O Ministério Público do Estado de São Paulo (MPSP) denunciou o ex-prefeito de São Sebastião, Felipe Augusto, por suposto desvio de munições pertencentes à Polícia Municipal. O aparato foi apreendido em sua residência durante cumprimento de mandado de busca e apreensão em janeiro do ano passado.

A denúncia sustenta que ele teria se apropriado de material balístico público e utilizado parte dele em benefício particular. Conforme os laudos periciais e o auto de apreensão, em 24 de janeiro de 2025 foram localizadas em sua casa, então no Porto Grande, 2.187 munições, entre elas, 150 unidades de calibre .40, 97 de calibre .12, 153 de calibre 5.56, 870 de calibre 9mm e 917 de calibre .380.

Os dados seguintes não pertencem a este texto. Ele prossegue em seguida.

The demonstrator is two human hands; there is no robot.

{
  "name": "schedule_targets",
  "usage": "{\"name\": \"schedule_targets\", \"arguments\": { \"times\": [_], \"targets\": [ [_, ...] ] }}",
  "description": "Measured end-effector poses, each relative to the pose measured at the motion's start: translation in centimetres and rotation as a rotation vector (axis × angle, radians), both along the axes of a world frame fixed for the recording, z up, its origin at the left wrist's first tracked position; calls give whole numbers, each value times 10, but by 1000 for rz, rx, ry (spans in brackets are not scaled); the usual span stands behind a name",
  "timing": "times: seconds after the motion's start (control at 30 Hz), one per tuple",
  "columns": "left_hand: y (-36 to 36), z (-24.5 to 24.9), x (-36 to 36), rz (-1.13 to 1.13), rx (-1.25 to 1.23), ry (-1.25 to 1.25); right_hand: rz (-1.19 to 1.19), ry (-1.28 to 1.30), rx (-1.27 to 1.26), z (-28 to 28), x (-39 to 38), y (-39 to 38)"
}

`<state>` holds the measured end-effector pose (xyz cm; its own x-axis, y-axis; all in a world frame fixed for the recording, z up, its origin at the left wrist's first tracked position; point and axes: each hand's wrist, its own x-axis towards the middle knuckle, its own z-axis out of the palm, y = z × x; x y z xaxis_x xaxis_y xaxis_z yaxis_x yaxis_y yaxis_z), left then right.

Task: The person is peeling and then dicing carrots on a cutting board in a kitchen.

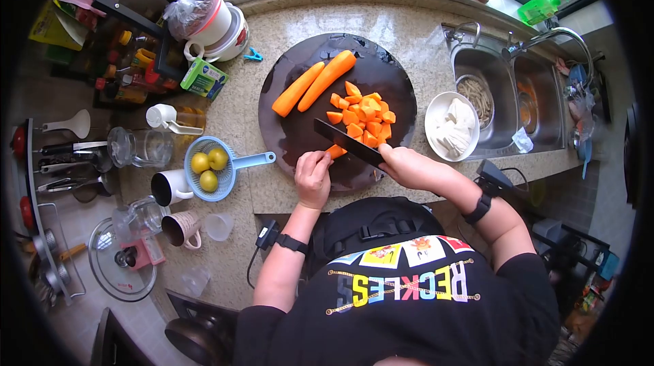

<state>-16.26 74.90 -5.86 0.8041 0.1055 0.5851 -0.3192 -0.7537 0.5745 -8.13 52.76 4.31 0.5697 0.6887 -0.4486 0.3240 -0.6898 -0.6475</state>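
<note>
A round dark cutting board (286, 59) lies on the speckled counter in front of me. My left hand (313, 181) is at its near edge, with closed fingers on a carrot piece (336, 151) that is partly hidden. My right hand (413, 168) grips a kitchen knife (347, 142), its dark, broad blade slanting up and left over the carrot; the handle is covered by the hand. Just beyond the blade is a pile of cut carrot chunks (368, 114). Two long peeled carrots, a thicker one (328, 80) and a thinner one (298, 90), lie farther back on the board's left.
At right, a white bowl (430, 136) of pale white pieces stands beside a double steel sink (501, 73). Left of the board, a blue strainer (231, 182) holds several yellow-green fruits, its handle pointing toward the board. Mugs (178, 188), jars and a glass lid (102, 277) crowd the left counter.
</note>
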Motion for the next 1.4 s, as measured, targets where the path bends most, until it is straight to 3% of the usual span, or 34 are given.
{"name": "schedule_targets", "arguments": {
  "times": [0.2,0.37,0.63,0.8,1.4],
  "targets": [
    [-1,-6,0,10,-17,-12,-151,-156,21,-49,-14,50],
    [1,-1,7,24,-42,40,-122,-227,95,-59,-6,37],
    [1,9,11,-75,64,42,-178,-256,100,-45,-2,21],
    [5,17,4,60,31,66,-176,-208,121,-38,-21,8],
    [8,-4,1,68,-4,28,-69,-57,-12,1,-21,9]
  ]
}}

Ainda conforme o MP, o suposto desvio teria ocorrido entre julho de 2022 e janeiro de 2025, período em que Felipe Augusto exercia o cargo de prefeito de São Sebastião. A acusação aponta que ele teria se valido da estrutura da Polícia Municipal, incluindo o paiol e dependências da corporação, para retirar e utilizar munições públicas.

A investigação também cita que o então prefeito participava de treinamentos e sessões de tiro ao lado de policiais municipais, tanto em cursos oficialmente agendados quanto em ocasiões avulsas. De acordo com a Promotoria, parte do material teria sido consumida em atividades particulares. O documento menciona ainda um treinamento realizado no Clube de Tiro de Caraguatatuba, onde integrantes da Polícia teriam auxiliado no transporte de armamentos e munições entre a residência do ex-prefeito e o local dos disparos.

O caso teve origem em uma sindicância administrativa instaurada pela própria Prefeitura de São Sebastião, que identificou falhas no controle de entrada e saída de munições da corporação. O relatório apontou inconsistências na contabilização do estoque, divergências entre registros de cursos e retiradas de material, além de indícios de extravio de munições.

Com base na apuração, o Ministério Público ofereceu denúncia com enquadramento no artigo 1º, inciso I, do Decreto-Lei nº 201/1967, que trata de crime de responsabilidade praticado por prefeito. O órgão pede o recebimento da denúncia, a notificação do ex-prefeito para apresentação de resposta no prazo legal, além da continuidade da ação penal, com oitiva de testemunhas e interrogatório do acusado ao longo do processo.

Caso haja condenação, o MP requer ainda a inabilitação para o exercício de cargo ou função pública. Além da fixação de valor mínimo para reparação dos danos causados aos cofres públicos.

No trecho da denúncia analisado, não há registro de depoimento formal já prestado por Felipe Augusto. O documento, no entanto, prevê o interrogatório durante o andamento da ação penal. Até o momento, a denúncia representa a formalização da acusação pelo Ministério Público, cabendo ao Judiciário decidir sobre o recebimento do processo e os próximos desdobramentos.

A defesa de Felipe Augusto refuta as acusações da denúncia. Segundo seu advogado, Anthero Mendes Pereira Junior, ele “jamais se apropriou de qualquer bem público. Felipe está tranquilo e confia na justiça, sendo o maior interessado na apuração dos fatos”.